**WHAT TO WORK ON:**
Beginning at the line containing "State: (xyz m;" in the material below and ending at the line containing "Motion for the", return each line exactly and add nothing.

══ DATA BLOCK ══

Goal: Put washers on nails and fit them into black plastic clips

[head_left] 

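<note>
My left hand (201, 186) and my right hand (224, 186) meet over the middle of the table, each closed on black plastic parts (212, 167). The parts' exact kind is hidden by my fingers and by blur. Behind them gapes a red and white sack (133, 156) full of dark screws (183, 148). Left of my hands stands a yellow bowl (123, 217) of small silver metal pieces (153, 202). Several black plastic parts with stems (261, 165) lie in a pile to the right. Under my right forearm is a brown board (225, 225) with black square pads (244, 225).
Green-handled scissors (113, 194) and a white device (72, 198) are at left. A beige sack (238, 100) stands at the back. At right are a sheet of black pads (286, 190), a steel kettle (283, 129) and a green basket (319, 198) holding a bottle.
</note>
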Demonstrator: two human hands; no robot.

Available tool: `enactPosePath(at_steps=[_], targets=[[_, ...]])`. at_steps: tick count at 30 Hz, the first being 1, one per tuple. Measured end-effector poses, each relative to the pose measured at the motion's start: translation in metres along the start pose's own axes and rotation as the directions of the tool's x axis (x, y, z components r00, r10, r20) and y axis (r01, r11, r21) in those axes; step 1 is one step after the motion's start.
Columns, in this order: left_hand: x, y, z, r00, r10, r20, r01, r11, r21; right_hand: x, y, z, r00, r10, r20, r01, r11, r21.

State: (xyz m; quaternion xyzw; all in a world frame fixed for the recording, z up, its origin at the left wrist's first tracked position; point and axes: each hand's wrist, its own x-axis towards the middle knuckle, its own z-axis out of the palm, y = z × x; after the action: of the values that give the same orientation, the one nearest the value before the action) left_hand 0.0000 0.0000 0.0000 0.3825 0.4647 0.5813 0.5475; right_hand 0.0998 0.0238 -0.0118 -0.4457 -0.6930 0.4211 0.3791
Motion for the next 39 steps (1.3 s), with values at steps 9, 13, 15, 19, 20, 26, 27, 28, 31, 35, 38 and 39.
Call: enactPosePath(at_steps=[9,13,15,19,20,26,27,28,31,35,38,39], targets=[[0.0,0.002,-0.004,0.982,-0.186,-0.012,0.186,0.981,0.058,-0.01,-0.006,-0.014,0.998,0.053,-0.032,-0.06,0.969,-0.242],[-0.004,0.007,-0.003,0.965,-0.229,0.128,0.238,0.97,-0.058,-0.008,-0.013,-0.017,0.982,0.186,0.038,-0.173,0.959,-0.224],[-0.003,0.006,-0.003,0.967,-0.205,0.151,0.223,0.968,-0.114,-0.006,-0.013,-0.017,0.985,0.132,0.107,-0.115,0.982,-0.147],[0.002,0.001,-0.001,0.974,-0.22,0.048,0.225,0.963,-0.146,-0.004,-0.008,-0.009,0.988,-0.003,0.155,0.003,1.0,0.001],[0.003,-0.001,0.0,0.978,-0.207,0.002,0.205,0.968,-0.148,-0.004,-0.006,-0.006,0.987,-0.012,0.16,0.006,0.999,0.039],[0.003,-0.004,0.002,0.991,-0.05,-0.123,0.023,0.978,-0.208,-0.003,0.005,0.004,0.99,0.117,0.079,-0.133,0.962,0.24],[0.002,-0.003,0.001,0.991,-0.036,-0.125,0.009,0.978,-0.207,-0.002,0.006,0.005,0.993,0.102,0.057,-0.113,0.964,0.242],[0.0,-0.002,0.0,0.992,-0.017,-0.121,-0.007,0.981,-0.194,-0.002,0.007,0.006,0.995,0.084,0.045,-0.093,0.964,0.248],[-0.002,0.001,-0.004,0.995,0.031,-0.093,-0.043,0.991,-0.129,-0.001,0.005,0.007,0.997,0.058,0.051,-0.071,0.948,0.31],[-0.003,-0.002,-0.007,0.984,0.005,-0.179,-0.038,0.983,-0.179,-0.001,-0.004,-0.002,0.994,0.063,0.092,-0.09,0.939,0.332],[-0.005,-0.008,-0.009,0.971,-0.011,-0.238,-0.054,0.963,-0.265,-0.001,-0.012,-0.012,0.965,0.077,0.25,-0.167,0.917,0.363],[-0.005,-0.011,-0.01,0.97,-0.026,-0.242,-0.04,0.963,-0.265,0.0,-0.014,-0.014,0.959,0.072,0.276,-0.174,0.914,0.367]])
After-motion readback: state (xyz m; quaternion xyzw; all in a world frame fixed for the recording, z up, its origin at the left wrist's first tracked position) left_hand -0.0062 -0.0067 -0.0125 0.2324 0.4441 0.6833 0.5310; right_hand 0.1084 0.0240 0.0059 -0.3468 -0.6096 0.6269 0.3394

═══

**ANSWER:**
State: (xyz m; quaternion xyzw; all in a world frame fixed for the recording, z up, its origin at the left wrist's first tracked position; point and axes: each hand's wrist, its own x-axis towards the middle knuckle, its own z-axis out of the palm, y = z × x; after the action: of the values that give the same orientation, the one nearest the value before the action) left_hand 0.0000 0.0000 0.0000 0.3825 0.4647 0.5813 0.5475; right_hand 0.0998 0.0238 -0.0118 -0.4457 -0.6930 0.4211 0.3791
Motion for the next 39 steps (1.3 s), with values at steps 9, 13, 15, 19, 20, 26, 27, 28, 31, 35, 38 and 39.

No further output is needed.